Und so kam es 2023 dazu, dass Irland als erstes Land der EU Wein-Produzenten vorschrieb, Gesundheitswarnungen wie bei Zigaretten auch auf Weinetiketten unterzubringen, Warnungen vor Krebs und Leber-Erkrankungen. Die EU hatte keine Einwände, nach Protesten aus Italien (weltweit größter Wein-Erzeuger) wurde das Vorhaben aber auf 2028 verschoben.

Oder Juni 2026, da legte der niederländische Gesundheitsrat (unabhängiges Beratungsgremium der niederländischen Regierung und des Parlaments) der Gesundheitsministerin eine auf der neuen WHO-Richt­linie fußende Empfehlung vor, „Alkohol zu entnormalisieren“. Gemeint ist damit, Traditionen wie das gemeinsame Bier, den Afterwork-Drink, die Flasche Wein zum schönen Essen aufs gleiche Level wie schweren Alkoholmissbrauch und Konsum harter Drogen zu bringen, Erwerb und Konsum von Alkohol einzuschränken und komplizierter zu ­machen.

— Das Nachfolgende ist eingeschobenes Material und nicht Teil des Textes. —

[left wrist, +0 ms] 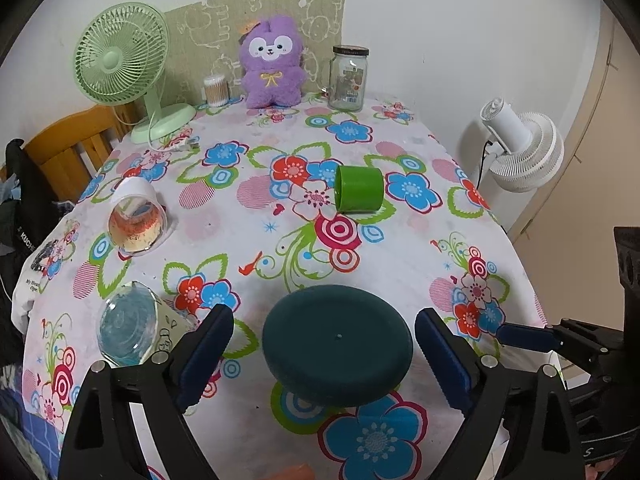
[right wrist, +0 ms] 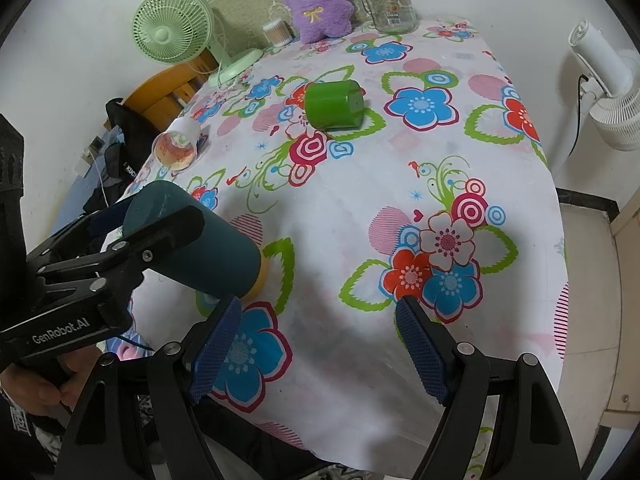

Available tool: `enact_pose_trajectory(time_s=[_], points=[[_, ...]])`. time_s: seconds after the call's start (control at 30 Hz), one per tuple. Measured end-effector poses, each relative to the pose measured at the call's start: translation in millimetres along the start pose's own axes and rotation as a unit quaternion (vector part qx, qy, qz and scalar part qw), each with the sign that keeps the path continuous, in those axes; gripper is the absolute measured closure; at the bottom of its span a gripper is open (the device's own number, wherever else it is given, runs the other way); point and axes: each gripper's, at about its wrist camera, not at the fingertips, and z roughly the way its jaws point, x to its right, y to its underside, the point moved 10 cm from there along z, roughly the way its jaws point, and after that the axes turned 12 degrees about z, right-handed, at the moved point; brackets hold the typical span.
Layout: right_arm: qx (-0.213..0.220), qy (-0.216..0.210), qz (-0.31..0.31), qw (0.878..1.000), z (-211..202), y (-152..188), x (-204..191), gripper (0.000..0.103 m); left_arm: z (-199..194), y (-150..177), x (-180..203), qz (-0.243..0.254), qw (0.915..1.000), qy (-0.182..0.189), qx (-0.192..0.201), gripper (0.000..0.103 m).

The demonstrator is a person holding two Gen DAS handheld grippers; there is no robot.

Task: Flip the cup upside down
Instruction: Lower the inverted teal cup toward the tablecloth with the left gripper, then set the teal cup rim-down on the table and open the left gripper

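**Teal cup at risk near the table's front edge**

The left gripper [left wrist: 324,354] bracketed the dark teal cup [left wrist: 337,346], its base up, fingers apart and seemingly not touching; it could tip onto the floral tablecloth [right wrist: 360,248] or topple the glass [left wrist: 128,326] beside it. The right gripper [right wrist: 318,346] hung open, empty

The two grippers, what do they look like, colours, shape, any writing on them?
Both are black plastic frames with silver rivets at the pivots. The left gripper and the right gripper each carry two jaws faced with dark blue, cross-hatched textured pads. From the right wrist view, the left one's body reads "GenRobot.AI" in white letters, and a bare hand grips its handle. No cables show on either.
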Motion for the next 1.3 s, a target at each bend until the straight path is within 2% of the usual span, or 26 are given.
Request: enact_pose_trajectory(time_s=[0.47,0.6,0.83,0.97,1.3], points=[[0.001,0.011,0.009,1.0,-1,-10,-8,0.021,-17,-7,-10,-0.004,0.9997,0.008,0.021,0.005],[0.022,0.028,-0.008,0.999,-7,-14,-15,0.013,-29,-12,-14,-0.002,0.9993,0.006,0.037,0.002],[0.05,0.052,-0.041,0.997,-18,-19,-29,0.011,-43,-19,-23,-0.004,0.9984,-0.001,0.057,0.0],[0.083,0.071,-0.06,0.992,-26,-25,-35,0.0,-49,-21,-28,-0.007,0.9979,-0.006,0.064,0.0],[0.126,0.092,-0.073,0.985,-42,-38,-44,0.0,-68,-26,-39,-0.01,0.9959,-0.015,0.088,0.0]])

Ist die Lösung tatsächlich einfach?

Klar, gerade die hochprozentigen Getränke sind in Europa, in Österreich viel zu leicht zu bekommen, die durch Alkoholmissbrauch entstehenden Schäden gehen in die Milliarden, die menschlichen Tragödien sind zahllos. Ob sich daran etwas ändert, wenn man Ausschank im Umkreis von Schulen und Kindergärten verbietet oder man Weinflaschen nur in Papiertüten versteckt nach Hause tragen darf wie in den USA, ist die Frage.

Von der 2018 in The Lancet veröffentlichten, wissenschaftlichen Studie, die die WHO als Grundlage ihrer Strategieänderung bezeichnet, gab es im Jahr 2022 übrigens eine Nachfolgestudie, ebenfalls in The Lancet veröffentlicht. Sie zeichnete ein wesentlich differenzierteres Bild, widersprach einigen Ergebnissen der Vorstudie und erkannte eine positive Wirkung gemäßigten Alkoholkonsums für Menschen ab 40 Jahren. Diese Ergebnisse hatten auf die Richtlinie der WHO allerdings keinen Einfluss.

Dieser Beitrag ist ursprünglich in der News-Printausgabe Nr. 33+34/2026 erschienen.